MOH and PIH provide HIV care services across all 14 facilities in Neno district, including 2 hospitals and 12 health centres. Neno has achieved some of the strongest HIV outcomes in Malawi, with 12-month survival rates over 10% points higher than the national average.3 The Neno Chronic Care Clinic was established in 2009 at the district hospital to provide ongoing management of non-communicable diseases (NCDs) including hypertension, asthma, epilepsy, diabetes and congestive heart failure. The Chronic Care Clinic expanded to the Lisungwi Community Hospital in 2013 (see figure 1 for a map of health facilities in Neno district). In early 2015, the HIV Care Clinic and the Chronic Care Clinic were merged into the Integrated Chronic Care Clinic (IC3),which allowed for decentralisation of chronic care to all facilities across Neno.

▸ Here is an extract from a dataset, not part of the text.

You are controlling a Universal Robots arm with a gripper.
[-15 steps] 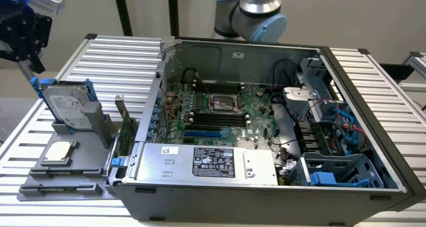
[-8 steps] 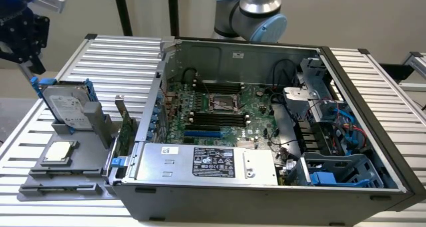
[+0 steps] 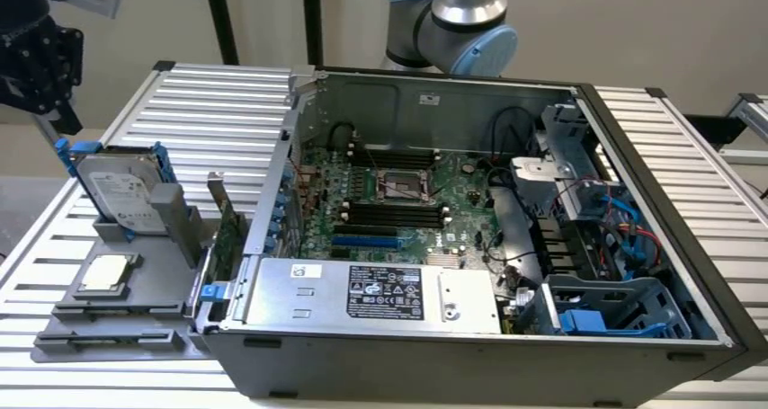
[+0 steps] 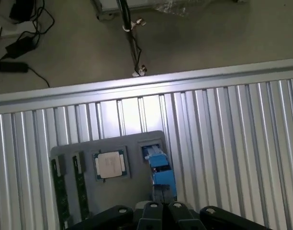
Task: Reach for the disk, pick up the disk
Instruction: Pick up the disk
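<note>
My hand (image 4: 164, 211) hangs right over the disk (image 4: 161, 165), close above its upper blue rail; whether it is wide or narrow I cannot tell. The disk (image 3: 120, 186) stands on edge in a slot of the grey tray (image 3: 114, 324), at the exterior view's left, label outward. I judge it stiff, fairly heavy for its size and slick on its metal faces, and it would not take a knock well. The blue rails along its edges look like the surest hold.

Just beside it in the tray, a square chip (image 4: 109, 165) lies flat in its recess, and two green strips (image 4: 58, 189) sit in slots beyond. The tray rests on a ribbed table (image 3: 204, 103).

Farther off, the open computer case (image 3: 480, 364) holds a circuit board, cables and a silver box (image 3: 300, 292) with a black label.
</note>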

Thus, all clients with chronic conditions, including HIV and NCDs, are managed in IC3 and patients can receive care at the facility closest to their homes. At every IC3 visit, all clients undergo routine screening for nutrition, diabetes, hypertension, HIV and TB. However, despite decentralised HIV and NCD care, the CHW programme did not cater to NCD clients and retention in care for NCDs was relatively low.

Figure 1

Map of health facilities in Neno district supported by Partners In Health. APZU, Abwenzi Pa Za Umoyo.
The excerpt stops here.